The sports director for the RHI Foundation in Indianapolis says a recently-awarded grant from the U.S. Department of Veterans Affairs was critical in bringing more disabled veterans to its adaptive sports programs. The philanthropic arm of the Rehabilitation Hospital of Indiana received the grant in January. Karen Lawrence says before the grant, it had been difficult for the foundation to bring veterans into the fold.
In an interview with Business of Health Reporter Kylie Veleta, Lawrence said the foundation had been trying to get veterans involved for a long time and had to rethink its efforts.
“When we saw this grant, we though, ‘Okay, who can we work with to be able to achieve our goal?’ So we reached out to the YMCA and the VA and we thought to ourselves, ‘Okay, this is an amazing partnership,” said Lawrence. “With the YMCA, we have space. With the VA, we have veterans. And with our sports program, we have the adaptive sports, so this could give the veterans exactly what they need.”
Lawrence says the grant allows the foundation to partner with Veteran Health Indiana. She says the collaboration with the VA and other veteran organizations is key to get the word out to veterans that the adaptive sports programs are available to them.
“So many of these veteran organizations and these disabled veterans had no idea that this adaptive sports program is out there. So this allows them to be able to participate.
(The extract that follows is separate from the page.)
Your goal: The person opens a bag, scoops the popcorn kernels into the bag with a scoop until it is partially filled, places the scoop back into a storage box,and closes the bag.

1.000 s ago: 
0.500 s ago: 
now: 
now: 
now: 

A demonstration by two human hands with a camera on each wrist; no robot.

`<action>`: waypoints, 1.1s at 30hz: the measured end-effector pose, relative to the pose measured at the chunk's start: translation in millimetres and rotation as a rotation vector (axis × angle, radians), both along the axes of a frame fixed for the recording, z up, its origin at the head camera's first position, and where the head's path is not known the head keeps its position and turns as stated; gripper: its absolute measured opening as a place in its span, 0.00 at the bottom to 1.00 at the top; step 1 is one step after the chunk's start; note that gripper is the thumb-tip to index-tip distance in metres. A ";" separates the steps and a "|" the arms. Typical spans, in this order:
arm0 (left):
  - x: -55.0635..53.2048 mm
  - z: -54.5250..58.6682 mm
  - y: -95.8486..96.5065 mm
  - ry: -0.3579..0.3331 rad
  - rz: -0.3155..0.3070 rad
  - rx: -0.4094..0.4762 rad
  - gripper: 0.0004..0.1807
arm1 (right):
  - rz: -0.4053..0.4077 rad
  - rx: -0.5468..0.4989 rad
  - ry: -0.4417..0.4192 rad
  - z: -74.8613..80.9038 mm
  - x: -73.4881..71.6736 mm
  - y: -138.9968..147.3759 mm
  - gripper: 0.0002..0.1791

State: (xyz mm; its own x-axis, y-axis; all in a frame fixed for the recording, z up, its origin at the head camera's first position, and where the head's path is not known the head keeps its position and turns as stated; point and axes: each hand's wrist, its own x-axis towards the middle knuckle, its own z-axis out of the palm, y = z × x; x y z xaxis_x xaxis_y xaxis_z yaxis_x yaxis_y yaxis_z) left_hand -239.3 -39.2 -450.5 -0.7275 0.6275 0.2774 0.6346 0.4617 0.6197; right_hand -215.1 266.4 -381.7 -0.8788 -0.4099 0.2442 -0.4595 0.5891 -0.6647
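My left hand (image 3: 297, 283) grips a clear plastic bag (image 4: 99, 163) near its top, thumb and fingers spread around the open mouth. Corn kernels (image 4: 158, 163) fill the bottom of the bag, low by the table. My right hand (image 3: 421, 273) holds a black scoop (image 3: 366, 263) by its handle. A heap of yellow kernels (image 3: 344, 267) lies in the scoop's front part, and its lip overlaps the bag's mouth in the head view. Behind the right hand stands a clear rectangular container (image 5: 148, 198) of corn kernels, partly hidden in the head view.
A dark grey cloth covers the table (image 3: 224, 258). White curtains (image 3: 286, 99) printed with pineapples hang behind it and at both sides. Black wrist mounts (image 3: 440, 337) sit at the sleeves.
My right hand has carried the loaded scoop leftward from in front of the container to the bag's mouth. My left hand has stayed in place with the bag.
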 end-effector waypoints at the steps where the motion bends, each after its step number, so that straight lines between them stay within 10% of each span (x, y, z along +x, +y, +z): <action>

And what this allows us to do is this is a free program for them. Because of the Veterans Affairs grant, the Veterans Affairs is actually paying for them to participate in the program. So they can participate in clinics; they can participate in teams; they can do any of our ongoing events for free.”
The RHI Foundation’s adaptive sports program is completely funded through donations and sponsorships. Lawrence says the foundation hopes the VA grant will lead to more grants with the eventual goal of having its own facility.
“Right now, all of our teams are all over Indiana and that’s hard. Our clinics are over here and over there and so there’s not that connectivity that our athletes can have. So, our power soccer team doesn’t really know our basketball team; our beep baseball team doesn’t know our wheelchair lacrosse team. How amazing would it be to have all these athletes together to be able to see each other, to be able to be their cheerleaders, for younger athletes to have role models that are similar to them, for us to be able to house events and different types of programs?”
Lawrence says having a dedicated facility would go a long way in adding to Indiana’s reputation as a sports state by adding adaptive sports to that as well.